__Task details__
Taking the line with "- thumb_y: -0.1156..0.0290" as the first and the line with "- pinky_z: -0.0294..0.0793" as the last, set down exactly every line in that range from the entries below, and no more.

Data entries
———

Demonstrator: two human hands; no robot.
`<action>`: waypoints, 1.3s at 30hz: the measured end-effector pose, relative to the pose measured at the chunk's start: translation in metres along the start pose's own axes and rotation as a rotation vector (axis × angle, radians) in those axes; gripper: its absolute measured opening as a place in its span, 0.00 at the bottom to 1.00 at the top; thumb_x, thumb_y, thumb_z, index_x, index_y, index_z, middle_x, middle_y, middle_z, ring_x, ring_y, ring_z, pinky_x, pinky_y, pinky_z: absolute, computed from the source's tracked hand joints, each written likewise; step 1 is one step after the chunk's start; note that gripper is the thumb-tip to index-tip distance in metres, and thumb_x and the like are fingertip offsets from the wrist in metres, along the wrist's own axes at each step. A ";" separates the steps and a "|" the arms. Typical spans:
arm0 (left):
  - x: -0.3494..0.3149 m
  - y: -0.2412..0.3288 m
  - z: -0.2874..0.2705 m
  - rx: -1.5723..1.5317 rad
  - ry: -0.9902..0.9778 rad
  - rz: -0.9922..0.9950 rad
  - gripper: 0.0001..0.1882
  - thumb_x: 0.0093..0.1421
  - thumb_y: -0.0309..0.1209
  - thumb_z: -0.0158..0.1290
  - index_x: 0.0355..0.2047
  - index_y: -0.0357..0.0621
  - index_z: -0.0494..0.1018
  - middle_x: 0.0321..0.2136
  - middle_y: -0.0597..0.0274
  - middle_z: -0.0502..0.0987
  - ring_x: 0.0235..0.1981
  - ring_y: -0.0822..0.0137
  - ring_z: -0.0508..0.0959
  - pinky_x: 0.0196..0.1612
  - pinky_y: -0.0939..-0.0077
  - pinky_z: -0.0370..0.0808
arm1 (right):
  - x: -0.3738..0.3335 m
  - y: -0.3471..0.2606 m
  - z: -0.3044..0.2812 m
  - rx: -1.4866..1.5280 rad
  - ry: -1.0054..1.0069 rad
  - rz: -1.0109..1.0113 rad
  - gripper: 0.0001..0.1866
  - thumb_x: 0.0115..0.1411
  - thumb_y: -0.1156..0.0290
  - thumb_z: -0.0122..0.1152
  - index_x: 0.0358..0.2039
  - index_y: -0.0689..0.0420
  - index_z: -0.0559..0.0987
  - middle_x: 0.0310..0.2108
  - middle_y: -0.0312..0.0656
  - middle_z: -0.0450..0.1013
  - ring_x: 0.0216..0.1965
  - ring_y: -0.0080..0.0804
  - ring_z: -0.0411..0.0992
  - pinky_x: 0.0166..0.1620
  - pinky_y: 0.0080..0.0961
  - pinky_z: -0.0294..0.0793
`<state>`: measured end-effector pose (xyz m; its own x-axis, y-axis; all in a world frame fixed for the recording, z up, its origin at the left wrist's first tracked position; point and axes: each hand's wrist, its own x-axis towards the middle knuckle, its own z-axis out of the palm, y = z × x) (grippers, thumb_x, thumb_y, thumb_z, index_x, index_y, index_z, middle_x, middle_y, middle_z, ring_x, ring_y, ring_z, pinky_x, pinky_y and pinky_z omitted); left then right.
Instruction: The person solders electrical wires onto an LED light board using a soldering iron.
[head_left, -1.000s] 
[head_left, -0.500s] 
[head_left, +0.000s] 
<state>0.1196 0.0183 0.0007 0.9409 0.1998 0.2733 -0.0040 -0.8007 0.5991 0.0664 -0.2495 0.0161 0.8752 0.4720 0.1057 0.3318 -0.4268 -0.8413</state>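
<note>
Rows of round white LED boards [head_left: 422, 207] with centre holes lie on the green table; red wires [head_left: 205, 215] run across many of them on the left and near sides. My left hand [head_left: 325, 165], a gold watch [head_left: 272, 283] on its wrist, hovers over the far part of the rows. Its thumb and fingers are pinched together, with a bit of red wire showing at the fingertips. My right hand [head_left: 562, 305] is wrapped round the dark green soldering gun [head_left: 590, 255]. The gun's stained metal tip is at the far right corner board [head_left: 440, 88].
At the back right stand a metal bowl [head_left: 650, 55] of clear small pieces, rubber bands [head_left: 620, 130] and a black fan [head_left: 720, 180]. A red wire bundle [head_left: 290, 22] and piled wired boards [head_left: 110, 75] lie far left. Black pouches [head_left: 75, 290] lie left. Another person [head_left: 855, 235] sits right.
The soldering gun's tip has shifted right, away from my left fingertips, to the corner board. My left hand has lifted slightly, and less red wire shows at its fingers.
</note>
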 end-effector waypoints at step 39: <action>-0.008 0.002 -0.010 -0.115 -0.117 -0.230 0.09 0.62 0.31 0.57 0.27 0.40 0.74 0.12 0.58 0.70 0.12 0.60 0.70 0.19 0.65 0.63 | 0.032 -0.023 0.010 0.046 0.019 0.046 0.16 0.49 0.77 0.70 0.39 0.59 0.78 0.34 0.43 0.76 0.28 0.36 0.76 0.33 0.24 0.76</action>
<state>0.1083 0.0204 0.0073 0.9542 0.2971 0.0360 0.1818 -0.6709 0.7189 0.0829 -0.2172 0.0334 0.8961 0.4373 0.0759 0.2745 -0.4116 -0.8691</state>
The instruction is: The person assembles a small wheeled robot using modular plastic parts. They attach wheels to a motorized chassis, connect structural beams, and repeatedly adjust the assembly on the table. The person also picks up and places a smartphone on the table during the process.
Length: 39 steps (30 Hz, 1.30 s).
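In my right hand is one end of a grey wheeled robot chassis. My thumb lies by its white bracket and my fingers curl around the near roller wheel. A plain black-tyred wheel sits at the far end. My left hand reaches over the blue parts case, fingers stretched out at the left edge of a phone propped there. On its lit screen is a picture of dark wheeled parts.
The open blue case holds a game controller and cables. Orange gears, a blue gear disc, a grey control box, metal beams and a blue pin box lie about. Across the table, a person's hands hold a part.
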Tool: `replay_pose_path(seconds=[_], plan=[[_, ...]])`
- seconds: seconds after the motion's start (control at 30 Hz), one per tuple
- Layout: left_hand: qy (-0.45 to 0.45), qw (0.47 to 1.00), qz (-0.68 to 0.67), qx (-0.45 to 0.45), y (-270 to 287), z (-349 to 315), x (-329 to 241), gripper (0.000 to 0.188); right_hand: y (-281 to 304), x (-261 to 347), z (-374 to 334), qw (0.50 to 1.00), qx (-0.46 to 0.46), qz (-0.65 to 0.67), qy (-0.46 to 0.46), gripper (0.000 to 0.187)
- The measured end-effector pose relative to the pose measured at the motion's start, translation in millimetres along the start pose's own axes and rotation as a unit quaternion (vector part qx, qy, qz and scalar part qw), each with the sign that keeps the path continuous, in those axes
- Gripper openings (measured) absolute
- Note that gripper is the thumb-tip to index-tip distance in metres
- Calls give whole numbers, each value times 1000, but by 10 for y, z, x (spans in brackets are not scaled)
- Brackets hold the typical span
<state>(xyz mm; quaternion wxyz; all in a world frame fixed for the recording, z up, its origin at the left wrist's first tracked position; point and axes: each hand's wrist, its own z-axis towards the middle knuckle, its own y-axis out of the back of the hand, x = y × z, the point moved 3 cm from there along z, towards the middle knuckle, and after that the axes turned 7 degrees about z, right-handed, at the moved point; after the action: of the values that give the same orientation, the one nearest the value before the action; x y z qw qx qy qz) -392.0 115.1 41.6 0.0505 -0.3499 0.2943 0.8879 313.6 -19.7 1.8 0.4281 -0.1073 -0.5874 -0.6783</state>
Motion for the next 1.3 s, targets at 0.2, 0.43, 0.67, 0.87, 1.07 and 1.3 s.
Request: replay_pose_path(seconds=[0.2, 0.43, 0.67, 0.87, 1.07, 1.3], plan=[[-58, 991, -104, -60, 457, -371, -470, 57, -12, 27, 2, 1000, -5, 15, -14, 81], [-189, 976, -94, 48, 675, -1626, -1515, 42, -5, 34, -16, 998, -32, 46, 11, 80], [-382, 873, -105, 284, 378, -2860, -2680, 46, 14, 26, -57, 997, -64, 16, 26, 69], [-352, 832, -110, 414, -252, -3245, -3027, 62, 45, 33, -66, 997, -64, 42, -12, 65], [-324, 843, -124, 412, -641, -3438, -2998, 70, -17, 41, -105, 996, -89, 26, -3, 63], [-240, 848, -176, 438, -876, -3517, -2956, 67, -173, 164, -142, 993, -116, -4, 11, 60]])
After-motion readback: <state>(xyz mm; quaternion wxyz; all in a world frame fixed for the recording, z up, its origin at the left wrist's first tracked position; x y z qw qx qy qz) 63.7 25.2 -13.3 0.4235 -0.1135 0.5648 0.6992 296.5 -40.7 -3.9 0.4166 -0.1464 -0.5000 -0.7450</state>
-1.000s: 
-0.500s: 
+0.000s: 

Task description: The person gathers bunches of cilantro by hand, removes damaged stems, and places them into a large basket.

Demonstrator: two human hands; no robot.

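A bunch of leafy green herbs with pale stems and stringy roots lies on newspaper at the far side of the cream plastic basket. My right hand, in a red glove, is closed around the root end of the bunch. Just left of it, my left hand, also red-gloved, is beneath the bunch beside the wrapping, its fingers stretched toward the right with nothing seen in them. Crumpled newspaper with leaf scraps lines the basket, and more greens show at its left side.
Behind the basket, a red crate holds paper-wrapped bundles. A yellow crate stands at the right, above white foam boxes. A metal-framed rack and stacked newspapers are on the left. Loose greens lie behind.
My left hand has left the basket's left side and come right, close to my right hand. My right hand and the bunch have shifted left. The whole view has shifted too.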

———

__Problem solution__
  - thumb_y: -0.1156..0.0290
  - thumb_z: -0.0122..0.1152
  - index_x: 0.0358..0.2039
  - index_y: -0.0689..0.0420
  - index_z: -0.0559..0.0987
  - middle_x: 0.0310..0.2108
  - middle_y: -0.0312..0.0656
  - middle_z: -0.0450..0.1013
  - ring_x: 0.0216..0.1965
  - ring_y: -0.0080..0.0804
  - ring_z: -0.0411..0.0992
  - pinky_x: 0.0166..0.1620
  - pinky_y: 0.0080..0.0961
  - pinky_z: -0.0294..0.0793

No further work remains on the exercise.